* **ACTION ITEM**
Once you find the line containing "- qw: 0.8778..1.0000" in the data below, copy it and each following line exactly, up to and including the line containing "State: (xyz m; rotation", and nothing else.

Excerpts from a dataset
[Start of Attachment]

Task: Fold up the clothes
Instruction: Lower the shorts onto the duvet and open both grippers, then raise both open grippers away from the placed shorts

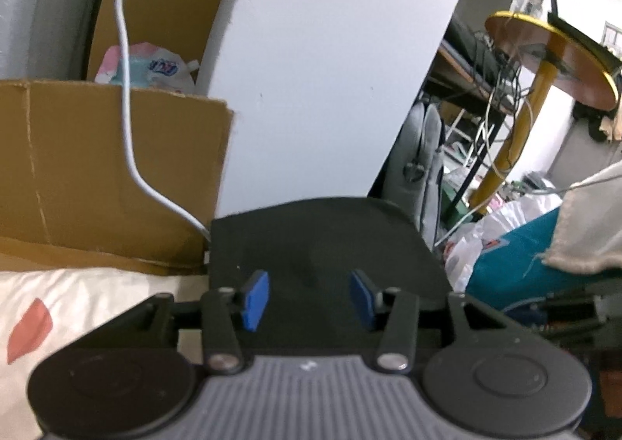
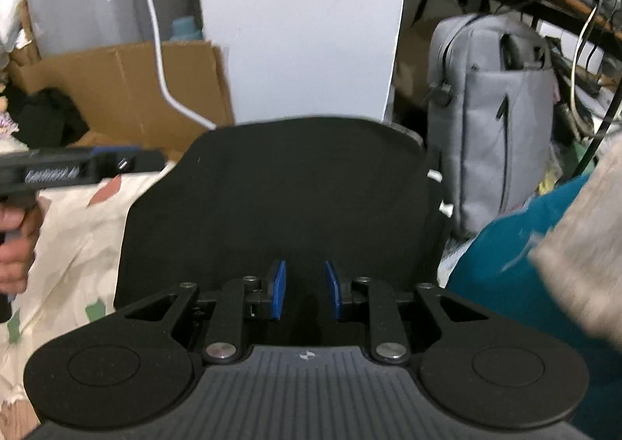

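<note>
Left edge: I see a cream bedsheet with red and green patches (image 2: 77,230), and a brown cardboard box (image 1: 97,167) behind it.
Left gripper: my left gripper (image 1: 307,300) has its blue pads well apart, nothing between them, above the cloth.
Garment: a folded black garment (image 2: 280,202) lies flat on the sheet, below both grippers.
Right gripper: my right gripper (image 2: 305,290) stands narrowly parted, gripping nothing.
Right side: a grey shoulder bag (image 2: 493,121), then teal fabric (image 2: 505,272).
</note>
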Demonstrator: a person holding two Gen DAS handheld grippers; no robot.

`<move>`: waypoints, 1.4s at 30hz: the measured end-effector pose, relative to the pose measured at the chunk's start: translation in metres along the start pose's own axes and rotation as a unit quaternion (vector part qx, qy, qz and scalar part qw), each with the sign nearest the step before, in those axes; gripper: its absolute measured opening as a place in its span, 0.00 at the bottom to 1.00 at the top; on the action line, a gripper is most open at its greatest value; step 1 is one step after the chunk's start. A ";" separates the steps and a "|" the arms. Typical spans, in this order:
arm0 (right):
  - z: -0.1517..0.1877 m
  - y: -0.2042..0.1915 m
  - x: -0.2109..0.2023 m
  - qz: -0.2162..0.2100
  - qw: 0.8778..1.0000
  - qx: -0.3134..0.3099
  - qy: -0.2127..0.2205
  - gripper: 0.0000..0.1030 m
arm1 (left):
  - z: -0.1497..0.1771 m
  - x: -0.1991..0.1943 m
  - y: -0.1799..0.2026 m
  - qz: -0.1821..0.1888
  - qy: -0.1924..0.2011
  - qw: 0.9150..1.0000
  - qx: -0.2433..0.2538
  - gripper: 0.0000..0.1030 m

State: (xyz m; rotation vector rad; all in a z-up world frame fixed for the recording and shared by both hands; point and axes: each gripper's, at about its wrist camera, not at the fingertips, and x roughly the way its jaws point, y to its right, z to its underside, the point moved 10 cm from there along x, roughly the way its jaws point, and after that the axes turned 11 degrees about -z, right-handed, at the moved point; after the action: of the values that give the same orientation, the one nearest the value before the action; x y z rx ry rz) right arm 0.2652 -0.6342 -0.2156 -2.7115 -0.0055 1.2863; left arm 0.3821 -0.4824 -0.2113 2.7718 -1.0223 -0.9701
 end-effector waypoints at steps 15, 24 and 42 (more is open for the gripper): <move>0.074 0.011 0.007 0.030 0.998 0.031 -0.045 0.24 | 0.054 0.016 -0.027 -0.037 -0.077 0.996 0.017 0.39; 0.085 -0.002 -0.018 0.034 0.995 0.041 -0.085 0.24 | 0.048 -0.026 -0.027 -0.044 -0.088 0.995 0.031 0.39; 0.042 -0.068 -0.084 0.022 0.999 0.010 -0.046 0.52 | 0.023 -0.119 -0.030 -0.078 -0.096 0.992 0.028 0.61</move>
State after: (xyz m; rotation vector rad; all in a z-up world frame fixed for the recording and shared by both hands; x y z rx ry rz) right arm 0.1839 -0.5671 -0.1687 -2.6473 0.0577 1.4151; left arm 0.3160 -0.3840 -0.1724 2.8848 -0.8755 -1.2676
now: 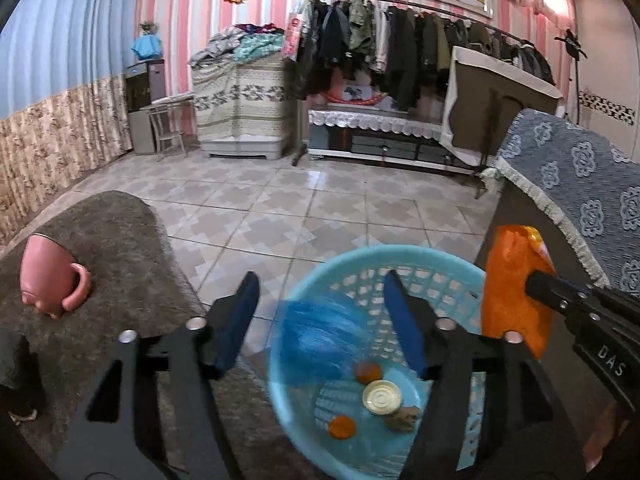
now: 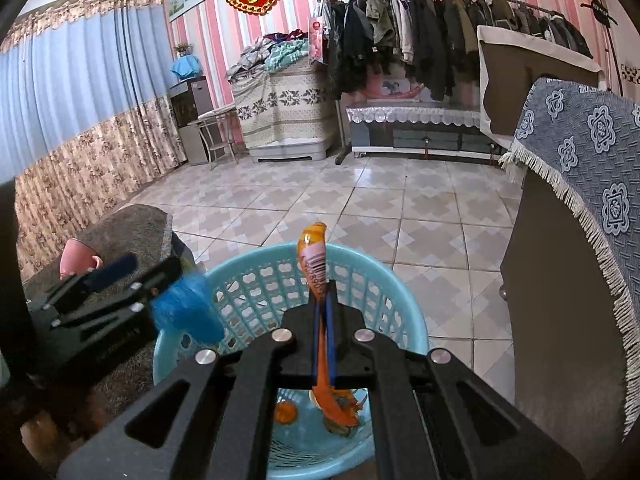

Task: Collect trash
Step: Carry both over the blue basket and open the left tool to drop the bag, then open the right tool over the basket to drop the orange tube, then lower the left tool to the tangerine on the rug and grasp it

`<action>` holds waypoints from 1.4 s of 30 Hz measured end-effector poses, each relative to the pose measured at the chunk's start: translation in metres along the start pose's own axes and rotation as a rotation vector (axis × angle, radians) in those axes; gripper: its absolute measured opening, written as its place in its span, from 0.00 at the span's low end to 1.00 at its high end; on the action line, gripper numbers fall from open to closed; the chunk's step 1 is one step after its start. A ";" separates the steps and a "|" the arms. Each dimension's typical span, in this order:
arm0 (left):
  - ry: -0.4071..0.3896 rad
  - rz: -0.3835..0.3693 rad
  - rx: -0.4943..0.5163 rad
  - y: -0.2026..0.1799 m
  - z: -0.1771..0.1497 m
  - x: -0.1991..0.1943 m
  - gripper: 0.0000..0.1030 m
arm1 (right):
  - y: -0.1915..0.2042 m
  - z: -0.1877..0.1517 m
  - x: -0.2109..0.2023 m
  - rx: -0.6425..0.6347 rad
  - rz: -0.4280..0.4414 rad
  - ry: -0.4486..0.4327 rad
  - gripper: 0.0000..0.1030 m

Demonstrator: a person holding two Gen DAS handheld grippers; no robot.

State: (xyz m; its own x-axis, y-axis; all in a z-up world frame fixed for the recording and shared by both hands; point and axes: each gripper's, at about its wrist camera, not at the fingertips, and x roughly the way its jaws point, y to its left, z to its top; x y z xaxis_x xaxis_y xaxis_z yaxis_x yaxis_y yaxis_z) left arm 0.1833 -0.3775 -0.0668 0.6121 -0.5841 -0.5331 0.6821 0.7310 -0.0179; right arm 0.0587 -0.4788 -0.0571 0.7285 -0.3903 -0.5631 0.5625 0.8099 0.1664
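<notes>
Right claw [image 2: 325,300] clamps orange wrapper [image 2: 316,264] above basket [image 2: 384,300].

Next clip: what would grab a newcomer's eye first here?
The light blue basket on the tiled floor, with a blurred blue bag dropping in between the open jaws of the left hand-held gripper. Next, the orange wrapper pinched upright in the shut right hand-held gripper above the basket. A pink mug lies tipped over on the grey rug at left.
</notes>
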 end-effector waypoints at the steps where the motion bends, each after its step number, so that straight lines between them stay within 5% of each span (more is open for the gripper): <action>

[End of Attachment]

* **EXERCISE ANSWER**
  - qw: 0.8778..1.0000
  - qx: -0.3134..0.3099
  - qy: -0.2127..0.2205
  - gripper: 0.0000..0.1030 m
arm1 (left):
  - z: -0.1497..0.1771 m
  - x: -0.1991..0.1943 m
  - y: -0.1799..0.2026 m
  - qz: -0.1821..0.1888
  - qy: -0.1924..0.2011
  - qw: 0.9150..1.0000
  - qx: -0.2433..0.2538
  - gripper: 0.0000..0.1030 m

State: (xyz m; rotation vector rad; all in a z-up world frame fixed for the recording and shared by both hands; point and axes: each gripper's, at about its wrist camera, not at the fingertips, and x roughly the way its jaws point, y to its right, z to its underside, the point moved 10 cm from there along x, roughly the way its jaws point, and after that the axes turned 11 degrees about -z, right-handed, at the moved point; after the action: of the values that give the same orientation, the one nearest the value before the action; x y z rx ry rz) right arm 0.2652 -0.6342 -0.2156 -2.7115 -0.0055 1.2863; left arm 0.3821 -0.4824 -0.2113 2.7718 -1.0223 -0.9701

The exercise has been answered, and the work is done.